## WORK INSTRUCTION
Once the line with "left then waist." is found in the data, output it and each following line exactly, up to and including the line with "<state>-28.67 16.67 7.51", and nothing before or after.

## THE INPUT
============
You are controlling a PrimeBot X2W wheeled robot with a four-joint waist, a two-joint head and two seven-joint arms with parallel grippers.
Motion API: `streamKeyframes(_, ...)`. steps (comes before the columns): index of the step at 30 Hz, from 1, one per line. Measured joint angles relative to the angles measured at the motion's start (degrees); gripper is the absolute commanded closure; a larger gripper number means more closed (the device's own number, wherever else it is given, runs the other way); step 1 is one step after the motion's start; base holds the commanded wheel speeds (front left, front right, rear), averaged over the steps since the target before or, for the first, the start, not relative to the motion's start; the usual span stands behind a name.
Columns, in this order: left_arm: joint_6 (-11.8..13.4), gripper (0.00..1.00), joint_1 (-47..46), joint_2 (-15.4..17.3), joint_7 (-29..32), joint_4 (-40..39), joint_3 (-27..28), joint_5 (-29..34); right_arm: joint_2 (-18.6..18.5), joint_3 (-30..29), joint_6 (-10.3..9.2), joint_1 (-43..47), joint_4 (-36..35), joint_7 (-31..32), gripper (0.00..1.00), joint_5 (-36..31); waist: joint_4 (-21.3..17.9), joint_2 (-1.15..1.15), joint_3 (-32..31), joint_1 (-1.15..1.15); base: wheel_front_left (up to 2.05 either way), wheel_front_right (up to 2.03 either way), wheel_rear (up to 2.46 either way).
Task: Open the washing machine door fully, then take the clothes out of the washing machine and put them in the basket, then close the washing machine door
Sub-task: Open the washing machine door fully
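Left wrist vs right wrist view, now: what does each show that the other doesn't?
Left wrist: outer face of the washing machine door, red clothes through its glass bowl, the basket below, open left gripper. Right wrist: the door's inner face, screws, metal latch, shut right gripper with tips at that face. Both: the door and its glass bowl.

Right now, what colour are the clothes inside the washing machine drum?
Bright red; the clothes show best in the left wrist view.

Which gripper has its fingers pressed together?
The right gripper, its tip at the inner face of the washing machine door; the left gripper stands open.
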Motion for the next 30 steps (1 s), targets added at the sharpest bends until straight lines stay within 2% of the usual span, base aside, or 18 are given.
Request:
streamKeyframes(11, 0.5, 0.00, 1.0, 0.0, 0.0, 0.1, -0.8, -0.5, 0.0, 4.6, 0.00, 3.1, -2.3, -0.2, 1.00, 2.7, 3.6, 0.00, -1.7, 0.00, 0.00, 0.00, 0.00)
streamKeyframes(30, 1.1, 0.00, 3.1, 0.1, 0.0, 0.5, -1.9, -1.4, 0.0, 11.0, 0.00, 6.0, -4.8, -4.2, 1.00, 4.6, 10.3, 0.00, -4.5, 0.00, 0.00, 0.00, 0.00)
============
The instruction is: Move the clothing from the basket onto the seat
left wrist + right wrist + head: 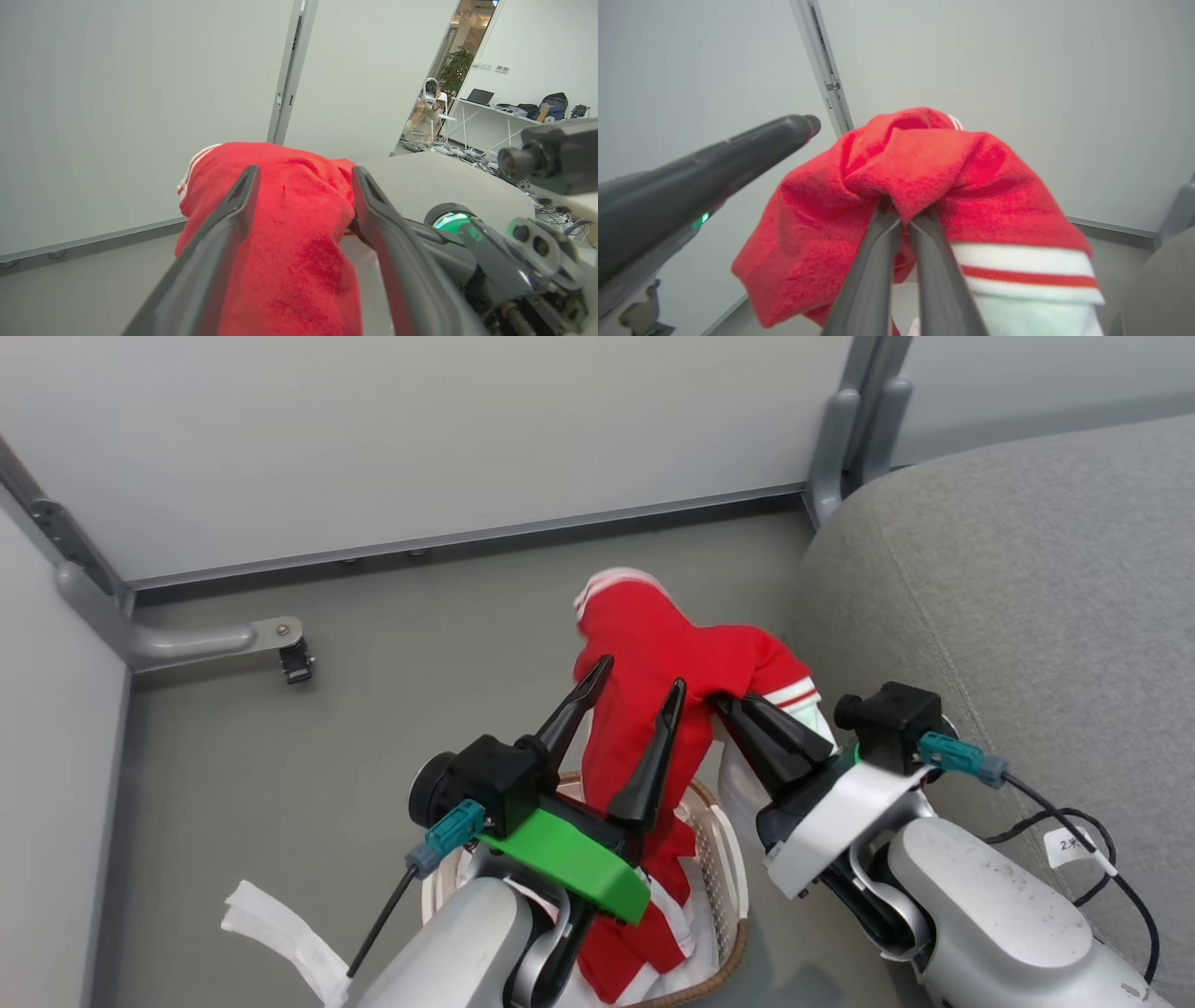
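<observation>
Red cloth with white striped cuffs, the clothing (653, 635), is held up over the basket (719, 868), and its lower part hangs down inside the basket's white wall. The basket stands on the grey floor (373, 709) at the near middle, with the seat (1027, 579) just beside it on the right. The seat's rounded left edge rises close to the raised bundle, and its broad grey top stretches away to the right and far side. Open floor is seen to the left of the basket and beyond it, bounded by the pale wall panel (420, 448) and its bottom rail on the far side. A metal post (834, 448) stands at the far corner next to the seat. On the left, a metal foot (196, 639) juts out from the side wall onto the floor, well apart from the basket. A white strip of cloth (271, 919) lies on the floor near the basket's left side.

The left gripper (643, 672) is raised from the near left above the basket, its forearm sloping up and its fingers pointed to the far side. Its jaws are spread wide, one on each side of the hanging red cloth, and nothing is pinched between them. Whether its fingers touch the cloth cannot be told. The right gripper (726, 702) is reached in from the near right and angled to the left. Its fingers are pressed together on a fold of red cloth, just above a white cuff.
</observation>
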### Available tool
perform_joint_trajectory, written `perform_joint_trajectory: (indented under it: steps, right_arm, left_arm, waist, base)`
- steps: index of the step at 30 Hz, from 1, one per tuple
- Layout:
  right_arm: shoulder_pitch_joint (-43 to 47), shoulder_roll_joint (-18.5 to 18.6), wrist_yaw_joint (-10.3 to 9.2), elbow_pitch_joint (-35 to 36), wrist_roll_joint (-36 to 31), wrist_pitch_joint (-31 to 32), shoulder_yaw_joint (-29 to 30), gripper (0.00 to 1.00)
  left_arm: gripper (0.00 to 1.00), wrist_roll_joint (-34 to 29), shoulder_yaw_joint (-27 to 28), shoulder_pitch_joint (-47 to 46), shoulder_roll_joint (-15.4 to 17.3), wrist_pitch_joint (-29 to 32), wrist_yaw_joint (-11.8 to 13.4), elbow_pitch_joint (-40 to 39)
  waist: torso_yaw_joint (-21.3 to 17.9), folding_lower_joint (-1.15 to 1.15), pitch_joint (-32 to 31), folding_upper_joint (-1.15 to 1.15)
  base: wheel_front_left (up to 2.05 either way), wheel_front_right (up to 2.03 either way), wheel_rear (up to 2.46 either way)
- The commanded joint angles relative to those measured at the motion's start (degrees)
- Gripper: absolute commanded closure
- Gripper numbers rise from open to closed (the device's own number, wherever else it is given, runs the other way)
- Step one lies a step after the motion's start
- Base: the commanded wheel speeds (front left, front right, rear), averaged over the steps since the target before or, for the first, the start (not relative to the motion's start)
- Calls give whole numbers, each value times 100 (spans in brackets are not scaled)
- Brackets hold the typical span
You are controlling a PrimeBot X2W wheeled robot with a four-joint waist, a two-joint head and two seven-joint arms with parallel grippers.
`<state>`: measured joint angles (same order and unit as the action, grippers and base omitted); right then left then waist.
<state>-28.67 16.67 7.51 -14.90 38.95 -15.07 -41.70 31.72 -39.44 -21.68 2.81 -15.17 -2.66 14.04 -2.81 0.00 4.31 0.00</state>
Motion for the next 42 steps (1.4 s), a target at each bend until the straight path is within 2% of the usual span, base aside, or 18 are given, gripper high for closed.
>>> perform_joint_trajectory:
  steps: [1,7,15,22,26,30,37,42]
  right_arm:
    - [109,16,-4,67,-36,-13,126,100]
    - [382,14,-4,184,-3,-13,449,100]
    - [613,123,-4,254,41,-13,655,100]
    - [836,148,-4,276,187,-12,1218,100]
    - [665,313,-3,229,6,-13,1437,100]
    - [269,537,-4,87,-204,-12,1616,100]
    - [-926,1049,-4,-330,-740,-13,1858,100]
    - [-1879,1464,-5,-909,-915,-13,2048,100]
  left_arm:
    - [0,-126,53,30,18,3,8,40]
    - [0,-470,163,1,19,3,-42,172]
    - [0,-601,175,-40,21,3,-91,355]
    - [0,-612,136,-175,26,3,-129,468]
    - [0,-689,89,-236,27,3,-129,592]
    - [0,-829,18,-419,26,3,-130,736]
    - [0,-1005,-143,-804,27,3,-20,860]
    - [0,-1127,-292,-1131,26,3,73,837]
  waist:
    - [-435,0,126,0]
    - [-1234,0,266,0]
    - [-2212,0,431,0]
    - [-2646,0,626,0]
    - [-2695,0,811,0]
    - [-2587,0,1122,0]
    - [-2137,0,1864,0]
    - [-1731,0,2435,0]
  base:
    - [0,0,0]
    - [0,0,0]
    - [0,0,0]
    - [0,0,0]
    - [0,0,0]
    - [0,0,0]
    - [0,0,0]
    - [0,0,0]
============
## RESPONSE TO THE TASK
`<state>`: measured joint angles (same order and unit as the action, grippers and base omitted); right then left then waist.
<state>-28.67 16.67 7.51 -14.90 38.95 -15.07 -41.70 31.72 -39.44 -21.68 2.81 -15.17 -2.66 14.04 -2.81 0.00 4.31 0.00</state>

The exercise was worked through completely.